* WHAT THE TASK REQUIRES
Your reply is to be the lines below, exactly as written, with images omitted.

* INFORMATION SHOWN
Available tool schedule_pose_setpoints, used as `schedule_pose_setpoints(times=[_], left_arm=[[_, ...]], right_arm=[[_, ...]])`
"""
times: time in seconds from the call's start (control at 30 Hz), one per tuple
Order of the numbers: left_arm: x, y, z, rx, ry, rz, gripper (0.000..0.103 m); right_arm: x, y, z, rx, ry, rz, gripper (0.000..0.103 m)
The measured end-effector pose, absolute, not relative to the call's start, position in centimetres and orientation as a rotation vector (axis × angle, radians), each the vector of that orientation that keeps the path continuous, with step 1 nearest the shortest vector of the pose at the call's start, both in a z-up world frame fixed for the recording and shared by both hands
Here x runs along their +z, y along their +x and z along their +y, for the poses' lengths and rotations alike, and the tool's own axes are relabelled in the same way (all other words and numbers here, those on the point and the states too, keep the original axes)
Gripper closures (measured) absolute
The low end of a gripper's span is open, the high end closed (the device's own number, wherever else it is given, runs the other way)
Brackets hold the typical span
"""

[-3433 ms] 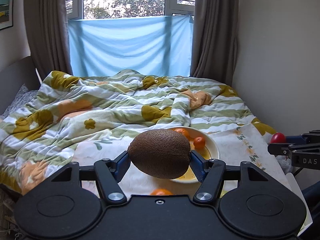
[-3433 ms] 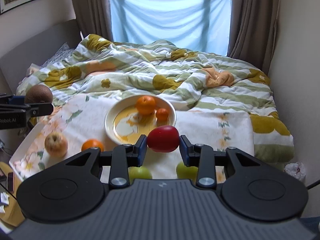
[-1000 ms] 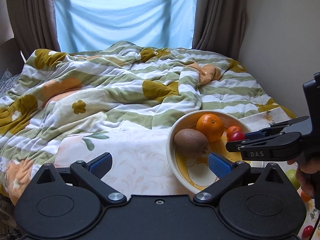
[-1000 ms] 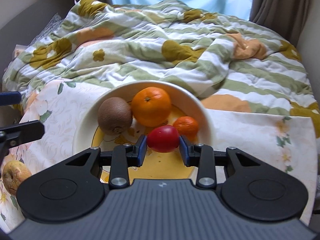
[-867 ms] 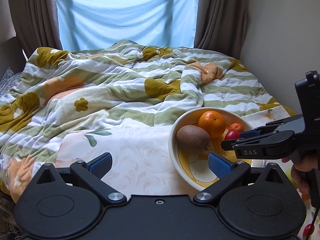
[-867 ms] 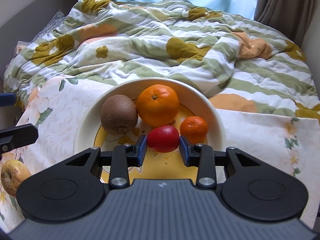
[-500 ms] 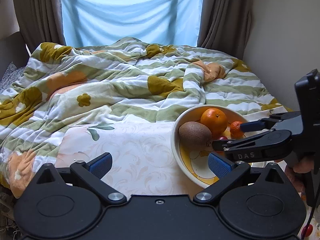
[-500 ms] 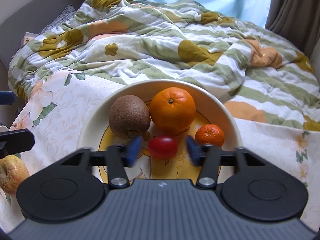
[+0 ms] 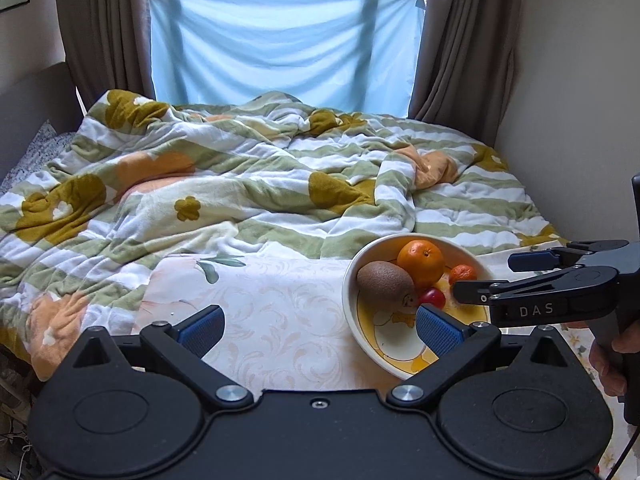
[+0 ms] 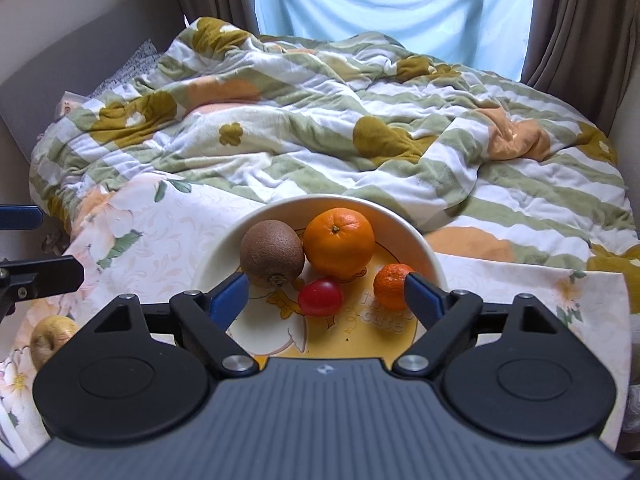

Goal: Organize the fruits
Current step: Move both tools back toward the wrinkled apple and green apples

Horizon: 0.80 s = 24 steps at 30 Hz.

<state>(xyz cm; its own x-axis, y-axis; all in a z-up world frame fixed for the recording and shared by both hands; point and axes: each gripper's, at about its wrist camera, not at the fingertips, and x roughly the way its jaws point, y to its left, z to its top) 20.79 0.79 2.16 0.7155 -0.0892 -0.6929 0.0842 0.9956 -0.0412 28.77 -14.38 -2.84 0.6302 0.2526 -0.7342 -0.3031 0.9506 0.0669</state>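
We hold both grippers, left (image 9: pixel 318 326) & right (image 10: pixel 326 294), fingers spread; red tomato (image 10: pixel 320 297) lies free in bowl (image 10: pixel 224 256) w/ kiwi (image 10: pixel 272 253).

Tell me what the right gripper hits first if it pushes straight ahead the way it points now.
Most likely the small red fruit in the bowl: it lies centred between the open right gripper fingers, just ahead. Beyond it sits the large orange. Depth is hard to judge.

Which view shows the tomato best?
The right wrist view: the tomato lies whole in the bowl, between the open right gripper's fingers. In the left wrist view the tomato is small, partly behind the kiwi.
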Motion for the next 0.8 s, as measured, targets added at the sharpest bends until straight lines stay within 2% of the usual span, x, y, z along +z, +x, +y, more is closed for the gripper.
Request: schedule_pose_setpoints(times=[0.8], left_arm=[[7.6, 9.1, -1.7, 0.0, -0.002, 0.608, 0.0]], right_arm=[[5.0, 16.3, -18.9, 0.318, -0.118, 0.681, 0.003]])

* SOLUTION
Available tool schedule_pose_setpoints, used as `schedule_pose_setpoints(times=[_], left_arm=[[_, ...]], right_arm=[[_, ...]])`
"""
times: time in seconds from the call's start (control at 30 Hz), one per tuple
Order of the numbers: left_arm: x, y, z, rx, ry, rz, gripper (0.000..0.103 m); right_arm: x, y, z, rx, ry, rz, gripper (0.000..0.103 m)
The measured end-effector pose, absolute, not relative to the call's start, position in centimetres and orientation as a rotation vector (axis × angle, radians), each the vector of that orientation that keeps the path continuous, with step 1 nearest the shortest vector of the pose at the call's start, both in a z-up world frame fixed for the recording and shared by both hands
Here x runs along their +z, y along their +x and z along their +y, for the poses' lengths and rotations alike, and the tool's own axes are relabelled in the same way (all other words and numbers here, those on the point and the states too, keep the original axes)
Gripper closures (measured) absolute
The low end of a gripper's span is open, the high end closed (the device's own number, wherever else it is given, runs the other way)
Brackets hold the typical span
"""

[-3433 ms] 
[-3433 ms] 
[-1000 ms] 
[-1000 ms] 
[-867 ms] 
[-867 ms] 
[-500 ms] 
[-500 ms] 
[+0 ms] 
[+0 ms] 

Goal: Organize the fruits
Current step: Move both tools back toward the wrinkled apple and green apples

Horizon: 0.80 s = 24 steps at 30 Hz.

<state>(xyz cm; its own x-axis, y-axis; all in a z-up world frame fixed for the recording and shared by both hands; point and axes: each gripper's, at about its wrist camera, not at the fingertips, and x roughly the way its jaws point, y to its left, z to its top) 20.79 0.79 2.16 0.7155 -0.0892 -0.6929 0.0842 0.9956 -0.0412 28.77 -14.38 -2.84 0.6302 0.2526 -0.7342 -0.3031 0.9506 0.0669</state>
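We hold both grippers, left (image 9: pixel 318 326) & right (image 10: pixel 326 294), fingers spread; red tomato (image 10: pixel 320 297) lies free in bowl (image 10: pixel 224 256) w/ kiwi (image 10: pixel 272 253).

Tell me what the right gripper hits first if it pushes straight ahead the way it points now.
Most likely the small red fruit in the bowl: it lies centred between the open right gripper fingers, just ahead. Beyond it sits the large orange. Depth is hard to judge.

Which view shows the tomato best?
The right wrist view: the tomato lies whole in the bowl, between the open right gripper's fingers. In the left wrist view the tomato is small, partly behind the kiwi.
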Motion for the next 0.8 s, as measured, targets added at the sharpest bends until straight lines stay within 2% of the usual span, x, y, z along +z, +x, +y, more is closed for the gripper.
Request: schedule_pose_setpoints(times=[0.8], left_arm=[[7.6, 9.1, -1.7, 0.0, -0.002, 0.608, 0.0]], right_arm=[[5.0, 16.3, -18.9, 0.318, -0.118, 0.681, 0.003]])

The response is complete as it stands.